The dead whale had a message in its tummy
When the world’s largest mammal was washed ashore on Juhu beach, Mumbai, millions across India read the news and talked, tweeted, updated their Facebook pages, and felt sorry for it. I searched on the Net for more news. The front page results on Google gave me a shock. It wasn’t just one whale in Juhu; there were over 40 in Tamil Nadu. Not only that, in the last two months many dead whales had floated across to shores around the globe including in cities across the United States, England, and Australia.
Puzzled, I searched for a reason and soon realised that the fishes that were dying on the shores were bringing a message for the human race. ‘The plastic that you have discarded over the years is accumulating in the oceans, mixing in our foods, and killing us. One day, it will get you too...’
I read a bit more about plastic and learnt that a disturbing announcement was made by World Economic Forum (WEF), who found that almost a third of all the plastic used by humans leaked into the environment. If the plastic is not reused, recycled, put in landfill, or eaten by an animal, it ends up in the sea. The WEF report further said: ‘If no action is taken, the plastic in sea is expected to increase to two truck-fulls per minute by 2030 and four truck-fulls per minute by 2050. In a business-as-usual scenario, the ocean is expected to contain one tonne of plastic for every three tonnes of fish by 2025, and by 2050, more plastics than fish.’
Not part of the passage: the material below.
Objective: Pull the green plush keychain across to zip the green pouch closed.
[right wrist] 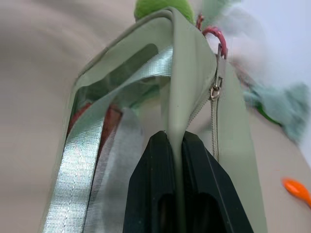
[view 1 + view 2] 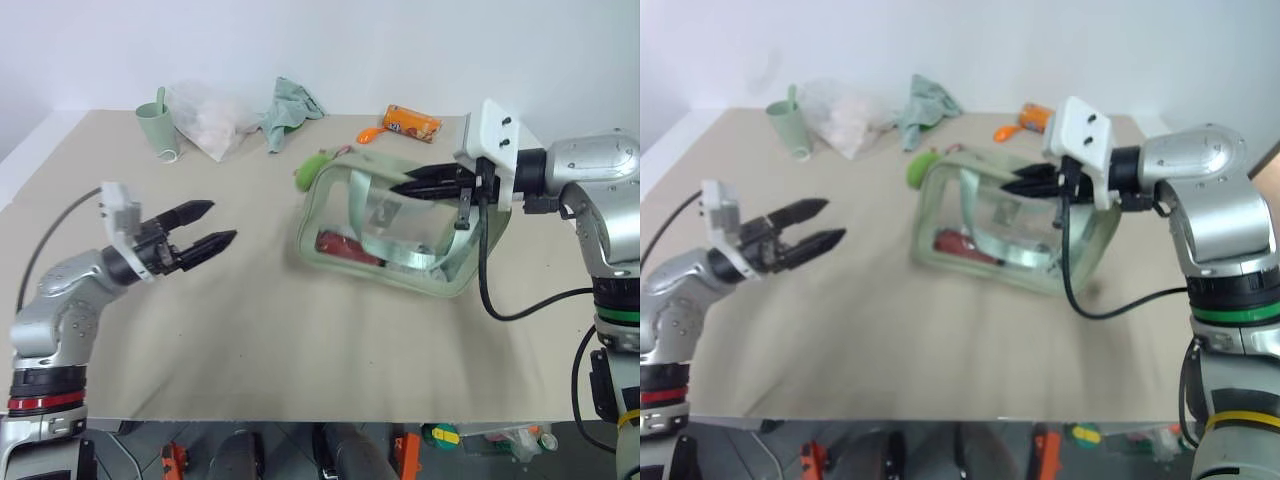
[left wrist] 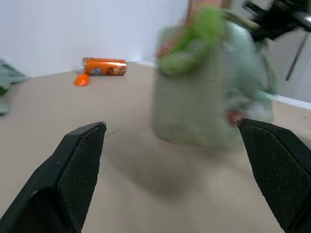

Interestingly, we all know where this plastic is coming from. Plastics are used to make countless everyday products – from bottles to auto bumpers, from notebook covers to toys... almost every second thing in the house is plastic. Worse still, every household today is generating more plastic trash than ever, and very little of it gets recycled. Plastic bottles lying in the gutter, grocery bags tangled on tree branches, packed-food wrappers scuttling across the ground on a windy day are common-enough sights, especially in India. Most of us know that plastics and their by-products are littering our streets, roads, and waterways, contributing to health problems in humans and animals on land and life within the oceans. Plastics do not easily degrade. They may break down, but only into smaller pieces, which in fact is more dangerous.
Yet, even as we grapple with the threats from plastic to future generations, making a few simple lifestyle changes can be our bit towards saving the whale, the environment, and the human race in the long run. The best solution is to prevent more plastic from reaching the ocean, and it can be done only if the plastic waste is reduced at its source.
As consumers of multiple products, we may start becoming aware of packaging and buy items that use less of plastic. Skip the plastic bags, including zippered pouches, boxes, and trays used for foods and fruits. Invest in reusable water bottles and say no to straws. Talk to your child into avoiding plastic toys (they’ll love you for this when they grow up).
As we live in an era of convenience, we find it convenient to throw things away when we are done with them. However, we need to stop looking at plastic as disposable and need to view plastic items as durable things to hold on to, reuse, and recycle.